Hand Gesture Recognition

This project was done by Aditya Mahendru for UW CSE 455 (Computer Vision)

Code
Video (click view raw to view)

About

For this project I created a opencv and python program on hand gesture recognition. It detects numbers one through five but can easily expand to other hand gestures in sign language. While we have advancments in voice detection and face detection, hand gestures still face challenges with foreground vs background, movements, and diversity in gestures. To tackle some of these problems, I focused on segmenting the hand region, thresholding, and contours.
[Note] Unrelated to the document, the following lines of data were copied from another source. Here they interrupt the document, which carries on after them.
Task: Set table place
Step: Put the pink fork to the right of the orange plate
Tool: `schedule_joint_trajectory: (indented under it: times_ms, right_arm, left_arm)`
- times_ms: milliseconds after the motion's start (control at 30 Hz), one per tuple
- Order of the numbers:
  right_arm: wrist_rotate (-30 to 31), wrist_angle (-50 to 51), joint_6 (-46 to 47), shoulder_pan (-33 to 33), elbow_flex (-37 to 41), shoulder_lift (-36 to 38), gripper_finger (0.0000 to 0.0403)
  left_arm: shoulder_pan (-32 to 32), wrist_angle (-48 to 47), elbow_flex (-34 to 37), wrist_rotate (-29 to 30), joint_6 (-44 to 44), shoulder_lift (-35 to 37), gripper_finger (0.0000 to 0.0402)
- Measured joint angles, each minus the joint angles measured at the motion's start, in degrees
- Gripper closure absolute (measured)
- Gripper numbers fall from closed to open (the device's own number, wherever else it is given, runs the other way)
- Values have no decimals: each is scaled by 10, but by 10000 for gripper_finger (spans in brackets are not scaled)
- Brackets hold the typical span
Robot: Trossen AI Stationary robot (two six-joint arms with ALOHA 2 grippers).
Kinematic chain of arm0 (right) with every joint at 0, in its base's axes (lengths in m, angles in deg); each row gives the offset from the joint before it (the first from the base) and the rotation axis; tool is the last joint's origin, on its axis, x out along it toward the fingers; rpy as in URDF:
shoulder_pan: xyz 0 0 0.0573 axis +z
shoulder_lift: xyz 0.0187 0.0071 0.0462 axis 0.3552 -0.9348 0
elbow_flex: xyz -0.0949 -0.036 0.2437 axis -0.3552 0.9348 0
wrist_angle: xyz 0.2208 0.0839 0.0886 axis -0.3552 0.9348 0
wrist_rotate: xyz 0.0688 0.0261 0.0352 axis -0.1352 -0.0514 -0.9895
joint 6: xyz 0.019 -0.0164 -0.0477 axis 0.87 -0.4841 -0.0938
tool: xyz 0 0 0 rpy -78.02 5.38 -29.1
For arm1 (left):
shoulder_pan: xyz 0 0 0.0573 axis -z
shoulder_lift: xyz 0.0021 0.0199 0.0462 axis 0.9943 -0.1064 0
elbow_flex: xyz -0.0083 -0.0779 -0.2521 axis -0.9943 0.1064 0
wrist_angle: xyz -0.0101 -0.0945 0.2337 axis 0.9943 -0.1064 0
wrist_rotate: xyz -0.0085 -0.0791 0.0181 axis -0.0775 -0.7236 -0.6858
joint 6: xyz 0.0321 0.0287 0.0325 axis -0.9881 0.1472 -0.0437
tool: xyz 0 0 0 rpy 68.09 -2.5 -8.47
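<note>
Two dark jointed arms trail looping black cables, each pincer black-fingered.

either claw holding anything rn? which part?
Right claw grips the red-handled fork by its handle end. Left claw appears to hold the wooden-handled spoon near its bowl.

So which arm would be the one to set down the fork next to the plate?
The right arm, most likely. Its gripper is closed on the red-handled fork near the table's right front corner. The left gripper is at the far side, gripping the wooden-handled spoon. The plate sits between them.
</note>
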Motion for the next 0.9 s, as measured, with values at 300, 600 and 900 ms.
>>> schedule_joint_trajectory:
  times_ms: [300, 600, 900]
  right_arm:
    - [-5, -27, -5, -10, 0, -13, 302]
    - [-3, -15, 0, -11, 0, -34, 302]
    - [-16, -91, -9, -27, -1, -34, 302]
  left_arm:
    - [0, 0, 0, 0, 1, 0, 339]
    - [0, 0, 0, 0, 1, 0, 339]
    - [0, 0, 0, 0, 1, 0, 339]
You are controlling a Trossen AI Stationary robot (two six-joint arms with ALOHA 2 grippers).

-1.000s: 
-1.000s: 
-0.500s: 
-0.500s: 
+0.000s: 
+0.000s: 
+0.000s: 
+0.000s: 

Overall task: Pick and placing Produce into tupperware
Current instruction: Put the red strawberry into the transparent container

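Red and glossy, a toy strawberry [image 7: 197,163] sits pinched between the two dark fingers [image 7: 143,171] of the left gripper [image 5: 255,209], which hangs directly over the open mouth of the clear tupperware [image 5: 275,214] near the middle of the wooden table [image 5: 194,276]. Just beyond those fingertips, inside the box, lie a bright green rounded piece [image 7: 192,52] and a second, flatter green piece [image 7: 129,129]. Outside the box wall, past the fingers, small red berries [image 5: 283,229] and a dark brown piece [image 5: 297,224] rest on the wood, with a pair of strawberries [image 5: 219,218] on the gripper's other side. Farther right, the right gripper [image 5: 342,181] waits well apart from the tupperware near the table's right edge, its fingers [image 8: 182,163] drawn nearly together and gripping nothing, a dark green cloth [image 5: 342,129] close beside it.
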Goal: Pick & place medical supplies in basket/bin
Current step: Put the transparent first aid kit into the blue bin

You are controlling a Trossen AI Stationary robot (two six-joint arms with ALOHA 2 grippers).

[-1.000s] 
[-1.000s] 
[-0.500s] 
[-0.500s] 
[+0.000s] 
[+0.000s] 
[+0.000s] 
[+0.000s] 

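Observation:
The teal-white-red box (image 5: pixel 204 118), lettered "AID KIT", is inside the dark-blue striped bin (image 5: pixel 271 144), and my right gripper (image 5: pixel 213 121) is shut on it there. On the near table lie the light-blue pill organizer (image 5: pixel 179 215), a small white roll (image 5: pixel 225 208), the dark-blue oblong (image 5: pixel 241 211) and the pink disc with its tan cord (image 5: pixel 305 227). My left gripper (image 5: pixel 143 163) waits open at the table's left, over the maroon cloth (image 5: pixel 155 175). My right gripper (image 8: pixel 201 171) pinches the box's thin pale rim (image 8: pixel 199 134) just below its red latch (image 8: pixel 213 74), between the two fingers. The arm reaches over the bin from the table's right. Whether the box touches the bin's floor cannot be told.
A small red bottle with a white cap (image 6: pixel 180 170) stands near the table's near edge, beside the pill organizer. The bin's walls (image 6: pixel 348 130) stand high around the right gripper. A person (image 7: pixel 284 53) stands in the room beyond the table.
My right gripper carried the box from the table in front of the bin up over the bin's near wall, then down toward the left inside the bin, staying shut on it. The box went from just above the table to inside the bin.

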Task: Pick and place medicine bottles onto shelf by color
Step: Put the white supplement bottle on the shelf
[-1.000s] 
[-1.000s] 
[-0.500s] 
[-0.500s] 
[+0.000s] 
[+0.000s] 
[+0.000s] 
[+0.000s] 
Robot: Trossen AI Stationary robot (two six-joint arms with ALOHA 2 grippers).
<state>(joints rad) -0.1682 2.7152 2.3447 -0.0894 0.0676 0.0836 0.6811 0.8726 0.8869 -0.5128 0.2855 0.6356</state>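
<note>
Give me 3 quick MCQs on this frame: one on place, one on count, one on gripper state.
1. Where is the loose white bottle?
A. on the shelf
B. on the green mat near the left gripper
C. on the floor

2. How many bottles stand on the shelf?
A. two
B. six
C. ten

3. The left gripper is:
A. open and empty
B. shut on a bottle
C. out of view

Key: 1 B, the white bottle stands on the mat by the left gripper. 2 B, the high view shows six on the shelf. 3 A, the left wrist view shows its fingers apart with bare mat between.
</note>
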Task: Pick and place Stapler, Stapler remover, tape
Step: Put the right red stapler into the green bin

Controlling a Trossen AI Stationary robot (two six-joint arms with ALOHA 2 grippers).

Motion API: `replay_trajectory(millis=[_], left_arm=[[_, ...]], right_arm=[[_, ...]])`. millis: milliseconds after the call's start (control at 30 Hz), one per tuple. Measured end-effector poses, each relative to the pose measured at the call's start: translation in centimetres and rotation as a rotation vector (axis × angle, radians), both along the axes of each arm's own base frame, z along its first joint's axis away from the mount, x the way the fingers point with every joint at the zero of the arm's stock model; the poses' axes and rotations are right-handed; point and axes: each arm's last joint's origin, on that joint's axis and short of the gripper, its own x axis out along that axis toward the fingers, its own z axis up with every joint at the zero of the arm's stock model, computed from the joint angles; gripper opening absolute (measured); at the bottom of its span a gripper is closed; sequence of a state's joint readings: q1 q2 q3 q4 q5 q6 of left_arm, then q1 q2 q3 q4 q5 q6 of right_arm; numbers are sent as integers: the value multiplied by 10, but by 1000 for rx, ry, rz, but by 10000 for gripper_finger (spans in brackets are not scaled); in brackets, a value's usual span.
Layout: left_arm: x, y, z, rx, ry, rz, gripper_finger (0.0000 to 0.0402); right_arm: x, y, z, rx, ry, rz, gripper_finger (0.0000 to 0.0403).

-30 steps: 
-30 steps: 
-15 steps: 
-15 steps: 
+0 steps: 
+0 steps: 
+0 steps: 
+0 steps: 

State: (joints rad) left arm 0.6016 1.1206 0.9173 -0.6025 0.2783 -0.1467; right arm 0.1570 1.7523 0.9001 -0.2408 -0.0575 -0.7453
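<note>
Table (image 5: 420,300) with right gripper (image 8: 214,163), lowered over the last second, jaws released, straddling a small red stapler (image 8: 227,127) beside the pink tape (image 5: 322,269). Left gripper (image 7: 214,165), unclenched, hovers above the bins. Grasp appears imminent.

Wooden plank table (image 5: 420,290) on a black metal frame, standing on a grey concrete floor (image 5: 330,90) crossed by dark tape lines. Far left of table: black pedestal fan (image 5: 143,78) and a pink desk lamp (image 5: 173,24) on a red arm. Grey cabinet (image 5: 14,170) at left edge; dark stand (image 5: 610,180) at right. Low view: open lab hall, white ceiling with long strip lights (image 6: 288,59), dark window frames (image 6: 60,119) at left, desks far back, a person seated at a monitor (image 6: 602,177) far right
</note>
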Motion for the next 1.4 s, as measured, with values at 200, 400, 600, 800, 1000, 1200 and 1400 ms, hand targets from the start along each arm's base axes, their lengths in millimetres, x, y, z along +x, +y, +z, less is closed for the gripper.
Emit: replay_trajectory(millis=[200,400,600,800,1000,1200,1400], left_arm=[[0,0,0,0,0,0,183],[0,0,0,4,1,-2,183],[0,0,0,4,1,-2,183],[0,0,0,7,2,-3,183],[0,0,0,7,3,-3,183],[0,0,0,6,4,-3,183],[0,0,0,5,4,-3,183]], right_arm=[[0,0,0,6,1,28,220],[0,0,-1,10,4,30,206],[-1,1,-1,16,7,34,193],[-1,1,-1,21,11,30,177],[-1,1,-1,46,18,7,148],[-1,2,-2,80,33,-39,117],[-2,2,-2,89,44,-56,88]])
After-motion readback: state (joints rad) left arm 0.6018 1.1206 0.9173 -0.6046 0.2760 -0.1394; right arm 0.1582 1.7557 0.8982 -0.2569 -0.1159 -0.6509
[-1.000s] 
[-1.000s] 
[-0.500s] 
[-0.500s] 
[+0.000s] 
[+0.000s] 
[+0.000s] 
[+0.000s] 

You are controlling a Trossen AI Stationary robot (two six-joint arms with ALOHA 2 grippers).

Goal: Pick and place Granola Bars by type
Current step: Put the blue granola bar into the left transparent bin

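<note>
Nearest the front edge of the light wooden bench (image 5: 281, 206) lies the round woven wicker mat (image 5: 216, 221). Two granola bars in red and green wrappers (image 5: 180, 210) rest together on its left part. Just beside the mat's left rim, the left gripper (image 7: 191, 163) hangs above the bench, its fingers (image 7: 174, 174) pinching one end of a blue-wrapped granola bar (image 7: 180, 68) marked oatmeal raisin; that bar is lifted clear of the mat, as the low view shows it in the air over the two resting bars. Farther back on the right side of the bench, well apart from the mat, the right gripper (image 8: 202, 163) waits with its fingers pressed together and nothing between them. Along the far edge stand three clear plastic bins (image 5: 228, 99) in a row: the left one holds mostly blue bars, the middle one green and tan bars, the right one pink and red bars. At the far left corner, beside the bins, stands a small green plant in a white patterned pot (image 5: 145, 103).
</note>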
After creating this program, I decided to implement some machine learning. I collected images from kaggle, labeled them using the image package and built a sign language detector using Transfer Learning and Tensorflow Object Detection api to train a deep learning model. This gives us the ability to detect hand gestures in real time.

Approach

When creating the gesture_recognition.py program, I captured video from the webcamera, picked a frame and flipped the image. I converted to grayscale and then to binary to find the region of interest. A grayscale image can help with contouring the image unlike rgb. I then use gaussian blur to reduce noise components in the image. This is followed by thresholding for image segmentation to create binary images. The thresholding acts as a low pass filter. Then I find contour with max area and create a bounding rectangle around the contour. I find the contour defects which is the region between the fingers. Using the cosine law, I can find the defects. Using if statements I add text to suggest what hand gesture is being displayed based on the number of defects it counts.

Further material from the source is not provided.